Rétablissement, « empowerment », approche axée sur les forces : les termes sont multiples pour désigner une volonté commune : laisser place à l’autonomie de la personne accompagnée. Virginie Bulliod, travailleuse sociale à LAHso, présente la mise en place « d’un travail de multiréférence dans le cadre d’une mission de rétablissement » au sein de cette association lyonnaise de réinsertion sociale.
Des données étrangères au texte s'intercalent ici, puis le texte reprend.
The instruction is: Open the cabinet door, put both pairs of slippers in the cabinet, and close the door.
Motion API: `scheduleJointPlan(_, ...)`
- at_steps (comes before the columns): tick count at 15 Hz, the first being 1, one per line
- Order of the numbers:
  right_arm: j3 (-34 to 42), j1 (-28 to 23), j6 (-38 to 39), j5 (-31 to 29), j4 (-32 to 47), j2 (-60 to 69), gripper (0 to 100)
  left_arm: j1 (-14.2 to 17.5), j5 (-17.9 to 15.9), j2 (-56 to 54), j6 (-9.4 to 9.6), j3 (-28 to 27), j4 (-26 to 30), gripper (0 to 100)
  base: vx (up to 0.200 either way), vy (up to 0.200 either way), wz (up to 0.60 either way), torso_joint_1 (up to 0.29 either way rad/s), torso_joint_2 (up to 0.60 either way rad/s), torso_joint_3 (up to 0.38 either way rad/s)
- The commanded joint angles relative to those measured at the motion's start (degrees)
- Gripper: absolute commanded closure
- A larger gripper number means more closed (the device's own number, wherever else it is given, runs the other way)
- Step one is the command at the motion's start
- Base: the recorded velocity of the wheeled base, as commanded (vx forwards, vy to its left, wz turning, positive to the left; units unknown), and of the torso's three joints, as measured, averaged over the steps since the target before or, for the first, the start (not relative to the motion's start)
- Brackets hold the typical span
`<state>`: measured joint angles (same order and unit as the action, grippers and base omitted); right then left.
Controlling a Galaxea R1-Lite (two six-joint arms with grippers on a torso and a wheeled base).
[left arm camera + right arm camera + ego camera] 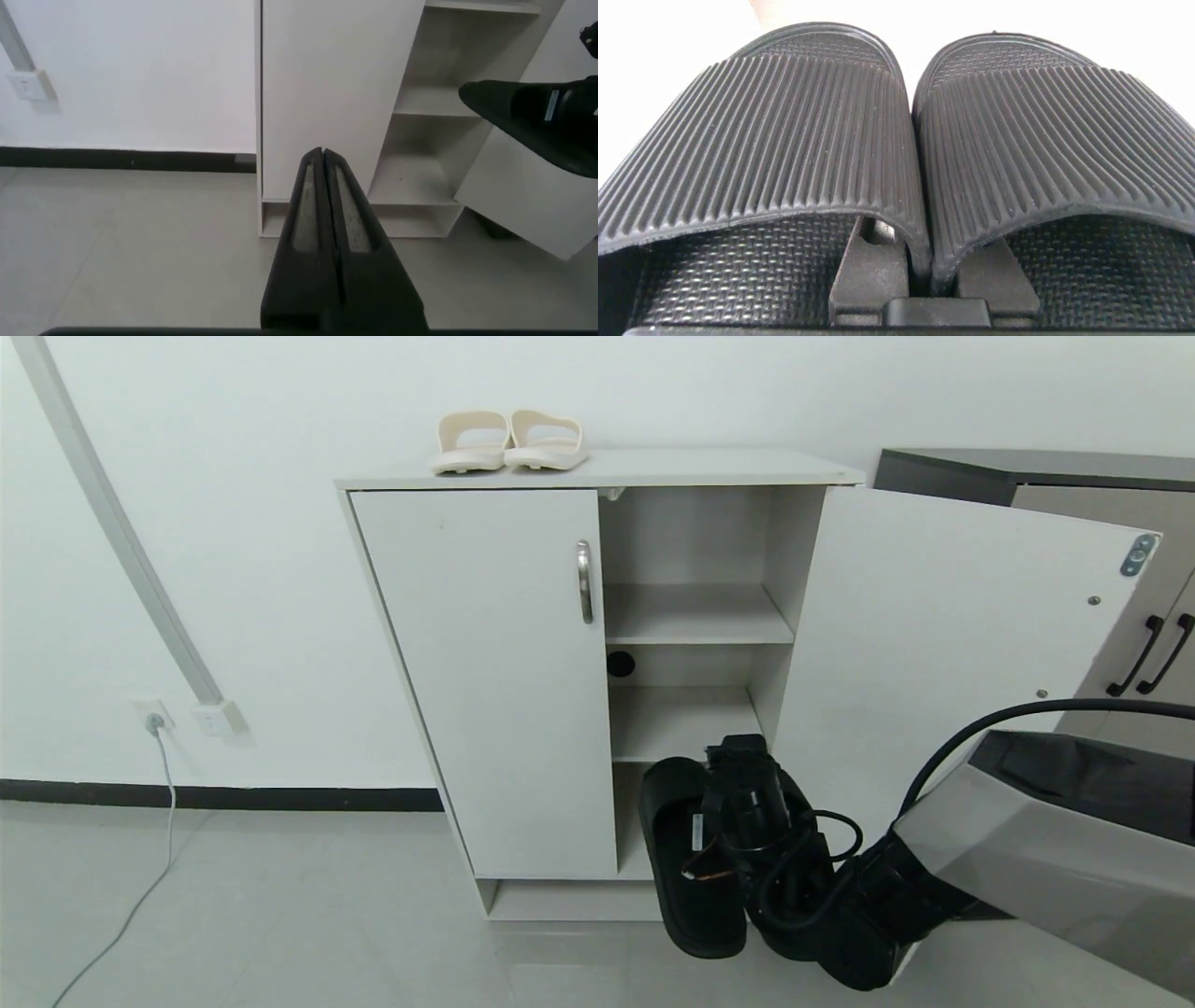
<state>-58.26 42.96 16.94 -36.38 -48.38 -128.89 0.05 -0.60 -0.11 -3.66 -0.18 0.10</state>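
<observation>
White cabinet (709,467): left door (485,681) shut, right door (943,644) swung wide. Black slippers (691,859): a pair pinched side by side in the right gripper (924,271), hanging before the cabinet's bottom shelf. Beige slippers (509,443): on the cabinet's top. Left gripper (322,201): fingers pressed together, empty, facing the cabinet's front.

Cabinet (485,691): plain white in & out, silver handle (584,581). Beige slippers (509,441) on top, no pattern. Black slippers (695,859): straps (785,140) ribbed w/ fine parallel ridges, footbeds (738,271) w/ small woven-look texture. Left gripper (323,159) black, pads (308,215) grey. Right gripper (739,751) black. Wall (233,523) white, skirting (215,796) black, floor (280,915) lt grey. Conduit (112,513) grey, socket (219,719) white, cable (154,859) grey. Side unit (1055,490): dk grey top, greige doors, black pulls (1153,655).
</observation>
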Motion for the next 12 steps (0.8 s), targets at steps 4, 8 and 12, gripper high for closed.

La personne est désormais « accompagnée par un service plutôt que par un référent ». Surtout, « nous partons du principe que la personne est garante de son projet et de son parcours ». Cela étant, laisser la personne décider pour elle-même nécessite une certaine posture professionnelle : « Une confiance, une ouverture de l’attention sur les savoirs, capacités, souhaits et valeurs de la personne accompagnée », liste Elodie Gilliot, psychologue et doctorante autour des questions du pouvoir d’agir.
La dynamique participative de l’usager n’est pas nouvelle. Selon Mathilde Sorba, elle est engagée depuis les années 1990 mais a rencontré ses limites : « Lorsqu’elle prend une forme trop institutionnalisée, elle peut être vécue comme une injonction à participer. » Le collectif des SDF de Lille, grâce au travail pair, évite cet écueil. Lorsqu’il s’agit de l’aider à accéder à un logement privé, « on demande à la personne où elle veut habiter, car quand on est dans la rue, il y a certains quartiers où l’on n’a pas envie de remettre les pieds », précise le président Dominique Calonne. Une fois la location trouvée, « les personnes concernées sont actrices : on n’a pas de bail glissant, c’est à leur nom ! » Un accompagnement est mis en place pour trois à six mois. Il cesse lorsque le bénéficiaire n’est plus demandeur, mais peut reprendre plus tard en cas de besoin. Sur plus de 450 personnes relogées depuis 2012, seuls trois cas de retour à la rue ont été décomptés. Le temps de l’adaptation dans le logement est aussi à respecter. Devenu sous-locataire grâce à une association, Jean-François Krzyzaniak se rappelle : « J’ai mis six mois à ne plus ramener des cartons de la rue pour dormir avec dans l’appartement. Puis il y a eu cinq à six mois pendant lesquels je dormais dans le lit, mais avec mon sac de couchage et mes deux chiens. Au bout d’un an, j’ai fait mon lit normalement. Ce n’est pas toujours accepté… Pourtant, c’est comme ça que ça a marché. J’ai pu réapprendre à habiter. »
« Attention, la vision capacitaire doit être adossée à une réduction des risques : les capacités peuvent être aussi celles de (se) nuire », met en garde Thomas Bosetti, médecin psychiatre et coordinateur de projets à Médecins du monde. Notamment en ce qui concerne les risques liés aux addictions. Parmi les personnes que son équipe accompagnait au sein du dispositif « Un chez-soi d’abord » à Marseille, « toutes celles qui sont décédées étaient consommatrices d’opiacées ». D’où son interrogation : « Nous n’avons rien conclu sur la question suivante : est-ce que l’on fait courir un risque pour la vie des personnes avec “Un chez-soi d’abord” ? Avoir une vision capacitaire c’est très bien, mais il ne faut pas que cela revienne à une forme d’abandon des personnes dans les appartements. » Se pose la question de la contrainte de soins alors même que l’usager n’est pas demandeur. Entre paradigme de l’autonomie et nécessité d’agir en situation d’urgence, un équilibre est à trouver dans la posture professionnelle.